Your objective:
Wherever "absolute" appears in a line of the listing, report that line.

Exercise input:
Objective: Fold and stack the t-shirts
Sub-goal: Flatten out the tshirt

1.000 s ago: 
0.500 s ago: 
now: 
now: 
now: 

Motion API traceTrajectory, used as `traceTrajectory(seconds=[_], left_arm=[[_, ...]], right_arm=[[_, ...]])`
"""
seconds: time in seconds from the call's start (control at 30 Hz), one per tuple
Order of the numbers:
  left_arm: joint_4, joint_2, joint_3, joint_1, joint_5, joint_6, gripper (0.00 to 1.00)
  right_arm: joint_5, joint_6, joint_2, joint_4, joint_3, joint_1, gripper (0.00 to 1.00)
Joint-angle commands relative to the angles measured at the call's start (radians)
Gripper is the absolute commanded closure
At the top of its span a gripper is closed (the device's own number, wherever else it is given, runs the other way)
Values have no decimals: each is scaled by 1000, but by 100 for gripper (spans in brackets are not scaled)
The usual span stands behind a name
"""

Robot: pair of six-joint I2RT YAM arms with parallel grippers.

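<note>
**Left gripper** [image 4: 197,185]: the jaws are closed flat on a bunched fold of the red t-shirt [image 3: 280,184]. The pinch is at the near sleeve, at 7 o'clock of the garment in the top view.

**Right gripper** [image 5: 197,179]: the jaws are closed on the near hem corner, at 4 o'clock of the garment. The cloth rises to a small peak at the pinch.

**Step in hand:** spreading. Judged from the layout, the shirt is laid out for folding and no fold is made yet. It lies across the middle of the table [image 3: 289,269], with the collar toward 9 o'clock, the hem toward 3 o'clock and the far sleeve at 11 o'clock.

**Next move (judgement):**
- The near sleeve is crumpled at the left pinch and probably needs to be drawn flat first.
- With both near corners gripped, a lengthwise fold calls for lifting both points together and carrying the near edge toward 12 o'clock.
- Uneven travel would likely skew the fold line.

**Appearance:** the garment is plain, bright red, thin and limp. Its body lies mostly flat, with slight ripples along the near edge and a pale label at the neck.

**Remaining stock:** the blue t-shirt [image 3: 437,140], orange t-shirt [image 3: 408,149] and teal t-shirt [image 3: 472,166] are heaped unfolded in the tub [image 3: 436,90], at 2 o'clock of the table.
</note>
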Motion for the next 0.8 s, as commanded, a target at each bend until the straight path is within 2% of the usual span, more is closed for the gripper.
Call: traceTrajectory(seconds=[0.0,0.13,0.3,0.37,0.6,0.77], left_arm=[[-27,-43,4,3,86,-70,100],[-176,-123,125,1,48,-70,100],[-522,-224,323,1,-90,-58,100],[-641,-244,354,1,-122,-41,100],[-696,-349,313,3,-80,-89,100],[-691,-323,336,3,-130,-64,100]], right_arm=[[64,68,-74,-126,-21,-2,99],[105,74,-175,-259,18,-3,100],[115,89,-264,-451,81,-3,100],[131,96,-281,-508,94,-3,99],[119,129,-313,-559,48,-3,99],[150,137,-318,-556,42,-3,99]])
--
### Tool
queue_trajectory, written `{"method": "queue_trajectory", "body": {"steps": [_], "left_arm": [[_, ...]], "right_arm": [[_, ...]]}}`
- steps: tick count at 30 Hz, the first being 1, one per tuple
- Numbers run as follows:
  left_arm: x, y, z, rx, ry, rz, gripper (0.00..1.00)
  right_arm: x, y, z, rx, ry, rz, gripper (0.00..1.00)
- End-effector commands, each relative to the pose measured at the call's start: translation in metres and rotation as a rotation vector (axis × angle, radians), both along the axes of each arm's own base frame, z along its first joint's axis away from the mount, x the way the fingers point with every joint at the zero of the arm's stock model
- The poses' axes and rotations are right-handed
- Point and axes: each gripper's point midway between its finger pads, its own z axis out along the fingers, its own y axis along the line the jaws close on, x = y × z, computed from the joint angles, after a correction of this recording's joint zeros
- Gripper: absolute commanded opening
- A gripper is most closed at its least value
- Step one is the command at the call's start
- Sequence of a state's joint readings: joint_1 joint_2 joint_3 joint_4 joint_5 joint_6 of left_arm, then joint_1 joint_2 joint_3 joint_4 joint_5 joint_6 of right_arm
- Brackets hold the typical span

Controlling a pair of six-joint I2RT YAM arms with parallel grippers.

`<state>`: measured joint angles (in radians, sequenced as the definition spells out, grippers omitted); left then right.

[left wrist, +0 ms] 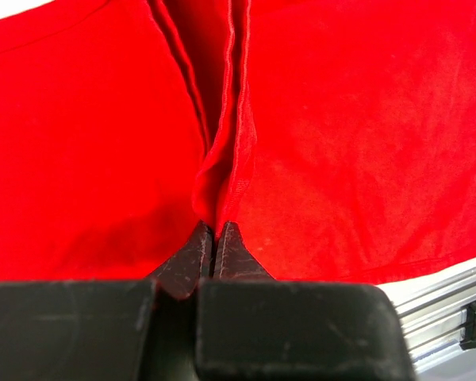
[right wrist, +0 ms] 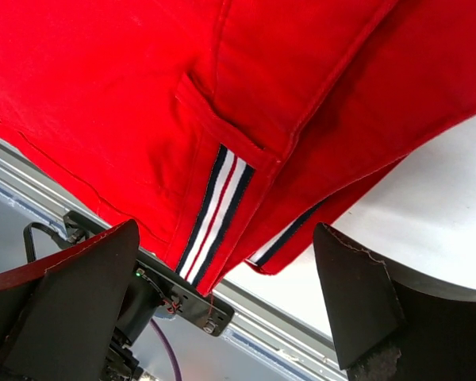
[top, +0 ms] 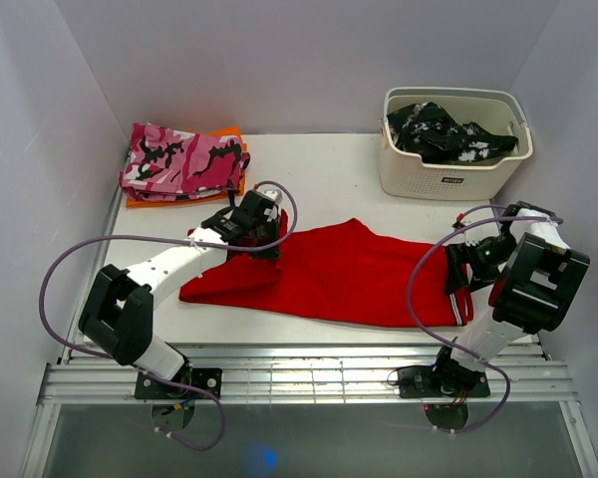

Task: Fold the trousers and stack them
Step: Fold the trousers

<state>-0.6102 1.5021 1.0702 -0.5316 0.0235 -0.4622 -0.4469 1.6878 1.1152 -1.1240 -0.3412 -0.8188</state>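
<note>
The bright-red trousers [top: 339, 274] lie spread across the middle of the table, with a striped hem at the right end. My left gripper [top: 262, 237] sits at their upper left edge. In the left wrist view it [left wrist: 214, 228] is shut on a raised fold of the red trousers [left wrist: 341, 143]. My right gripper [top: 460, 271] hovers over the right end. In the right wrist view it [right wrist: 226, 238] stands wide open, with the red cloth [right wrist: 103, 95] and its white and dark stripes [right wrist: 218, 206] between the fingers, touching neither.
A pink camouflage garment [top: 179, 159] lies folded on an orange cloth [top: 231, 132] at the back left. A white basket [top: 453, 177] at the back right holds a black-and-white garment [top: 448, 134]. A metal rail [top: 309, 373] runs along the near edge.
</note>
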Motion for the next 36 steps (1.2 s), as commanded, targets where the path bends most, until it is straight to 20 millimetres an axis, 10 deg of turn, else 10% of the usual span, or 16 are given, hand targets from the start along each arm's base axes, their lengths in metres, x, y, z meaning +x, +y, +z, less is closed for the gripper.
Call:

Response to this task:
Gripper is the absolute commanded closure
- Gripper: absolute commanded opening

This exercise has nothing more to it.